Kültür tam da dijital dönüşümün üstte saydığımız sebeplerle kalbinde yer almaktadır. Tüm çalışanların, genç veya tecrübeli, bilgilerinin yeni dijital bir kültüre doğru süreçler ile taşınması önemlidir. Firma çalışma kültürlerinin ne kadar zor değiştiği göz önüne alındığında, çoğu firmanın bu konuya olması gerekenden çok daha az öncelik ve önem vermesi konunun önemini bir kat daha arttırmaktadır.

Dijitalleşme ve dijital dönüşüm sadece yeni yazılımlar ve bunların kullanım eğitimlerinden ibaret görülürse, yeni teknoloji ve metotların iş-yapışlara yansıması mümkün olmayacak veya çok geç kalınacaktır.
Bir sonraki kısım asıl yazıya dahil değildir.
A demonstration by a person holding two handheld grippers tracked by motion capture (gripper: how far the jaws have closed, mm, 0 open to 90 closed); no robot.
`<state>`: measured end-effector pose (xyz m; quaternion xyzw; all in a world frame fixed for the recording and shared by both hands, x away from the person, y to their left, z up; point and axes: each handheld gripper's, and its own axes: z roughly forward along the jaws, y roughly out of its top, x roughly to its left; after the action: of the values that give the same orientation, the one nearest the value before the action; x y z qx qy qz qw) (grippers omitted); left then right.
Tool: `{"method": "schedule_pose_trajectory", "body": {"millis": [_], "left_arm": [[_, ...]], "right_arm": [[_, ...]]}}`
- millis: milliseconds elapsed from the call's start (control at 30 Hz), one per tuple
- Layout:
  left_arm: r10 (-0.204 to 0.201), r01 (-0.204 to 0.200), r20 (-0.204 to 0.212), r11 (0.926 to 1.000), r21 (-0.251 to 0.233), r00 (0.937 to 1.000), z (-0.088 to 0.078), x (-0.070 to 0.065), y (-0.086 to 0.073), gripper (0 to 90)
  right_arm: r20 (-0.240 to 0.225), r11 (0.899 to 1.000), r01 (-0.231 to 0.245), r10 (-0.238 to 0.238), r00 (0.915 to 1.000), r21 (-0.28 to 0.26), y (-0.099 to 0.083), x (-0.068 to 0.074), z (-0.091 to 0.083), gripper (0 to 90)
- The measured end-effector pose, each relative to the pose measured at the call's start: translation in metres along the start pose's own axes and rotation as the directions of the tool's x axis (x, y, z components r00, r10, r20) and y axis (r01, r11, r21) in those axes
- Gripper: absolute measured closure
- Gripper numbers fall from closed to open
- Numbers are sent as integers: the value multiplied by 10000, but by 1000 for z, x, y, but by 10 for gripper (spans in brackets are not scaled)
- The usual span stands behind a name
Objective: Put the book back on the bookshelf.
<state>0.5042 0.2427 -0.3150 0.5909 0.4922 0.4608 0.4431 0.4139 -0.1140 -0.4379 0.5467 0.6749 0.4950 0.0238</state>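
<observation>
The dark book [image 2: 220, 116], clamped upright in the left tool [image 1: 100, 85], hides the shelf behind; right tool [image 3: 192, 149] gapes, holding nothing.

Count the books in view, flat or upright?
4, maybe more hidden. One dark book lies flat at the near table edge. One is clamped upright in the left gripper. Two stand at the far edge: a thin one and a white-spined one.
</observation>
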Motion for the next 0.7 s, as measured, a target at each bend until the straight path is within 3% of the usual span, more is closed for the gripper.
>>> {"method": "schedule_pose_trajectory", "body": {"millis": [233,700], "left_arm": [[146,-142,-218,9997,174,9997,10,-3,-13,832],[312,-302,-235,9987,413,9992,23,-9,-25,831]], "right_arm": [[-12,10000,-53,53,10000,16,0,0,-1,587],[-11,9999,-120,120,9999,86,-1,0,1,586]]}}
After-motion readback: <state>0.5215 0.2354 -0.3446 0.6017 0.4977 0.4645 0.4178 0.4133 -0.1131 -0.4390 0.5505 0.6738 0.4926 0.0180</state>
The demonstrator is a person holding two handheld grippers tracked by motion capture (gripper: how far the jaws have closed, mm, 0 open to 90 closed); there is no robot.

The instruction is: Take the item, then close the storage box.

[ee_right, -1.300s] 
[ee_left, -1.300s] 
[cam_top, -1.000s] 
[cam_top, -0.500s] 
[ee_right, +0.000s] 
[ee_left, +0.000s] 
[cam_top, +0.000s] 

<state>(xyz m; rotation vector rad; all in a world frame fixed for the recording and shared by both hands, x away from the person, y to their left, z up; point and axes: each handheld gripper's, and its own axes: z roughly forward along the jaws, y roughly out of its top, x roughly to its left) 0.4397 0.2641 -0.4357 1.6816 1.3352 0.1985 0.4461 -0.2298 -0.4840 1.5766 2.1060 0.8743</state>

Oysa gençlerin tecrübeli çalışanları yeni dijital teknolojilere devşirmesini sağlarken tecrübeli çalışanların da halihazırdaki süreçleri gençlerin dinamizmi ile yeni süreçlere devşirmesi ve yalınlaşma sağlanabilir. Bu müşteri memnuniyetini çalışan memnuniyeti paralel olarak arttıracaktır. Olan süreçleri olduğu gibi yeni yazılım ve akış motorlarına taşımanın işe gerçek anlamda rekabetçi bir verim getirmeyeceğini zaman öğrenmek çok pahalı bir ders olmaz mı?

Dijital dönüşümü insan kıymetlerinizle yepyeni bir kültürle kucaklamak ve kaynaşmak rekabette sizi hayal edemeyeceğiniz yerlere taşıyabilir.